Ummm....shrimp probably? I wouldn't put a betta in anything less than a 2.5, and a pygmy gourami in a 1.5, and since I wouldn't trust most non-anabantids in anything less than a 2.5...no fish? Maybe, just maybe, a single Endler's male, but that would be it.

Although...aren't there some species of freshwater crabs that could work that are amphibious? Or you could even put some amphibians in there. I'm pretty sure that there are some really nice poison dart frogs that would work (loathe as I am to any frogs, ranaphobe that I am), as would some of the smaller salamanders.


----------



## Katmanreef (Jul 6, 2017)

I was thinking Poison Dart Frogs too, but I have read somewhere that they don't know how to swim and scared it will drown in the water feature that I have. Do you know of any pure freshwater crabs that I can put in there, or any suggestions for Salamanders. I'm thinking low grade cherry shrimp to start out before adding any carnivores/omnivores


----------



## AquaAurora (Jul 10, 2013)

Katmanreef said:


> I was thinking Poison Dart Frogs too, but I have read somewhere that they don't know how to swim and scared it will drown in the water feature that I have.

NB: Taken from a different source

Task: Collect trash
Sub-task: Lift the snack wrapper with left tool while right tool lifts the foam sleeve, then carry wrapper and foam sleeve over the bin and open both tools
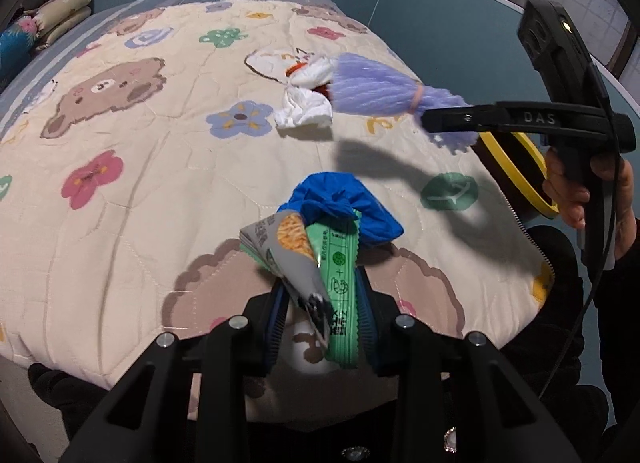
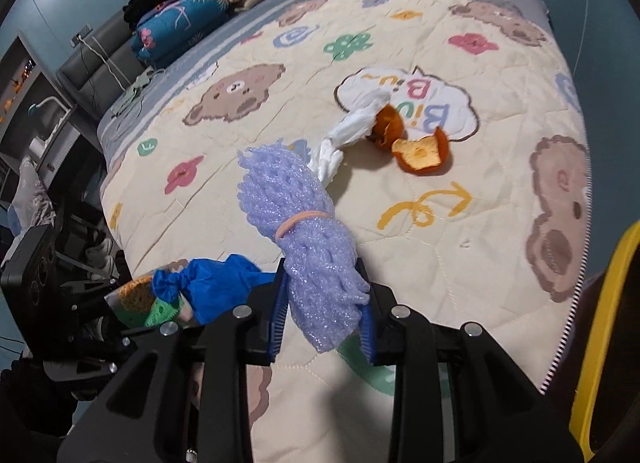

Do you know of any pure freshwater crabs that I can put in there, or any suggestions for Salamanders. I'm thinking low grade cherry shrimp to start out before adding any carnivores/omnivores


I'd you can drain you water level down a little more and have plenty of places for the frog to claim back onto plants/wood it should be fine for 1 of the small breed darts.


----------



## ichthyogeek (Jul 9, 2014)

AquaAurora said:


> I'd you can drain you water level down a little more and have plenty of places for the frog to claim back onto plants/wood it should be fine for 1 of the small breed darts.


Or maybe you could rearrange the scape so that it's less one layer of water and more bog-style?


----------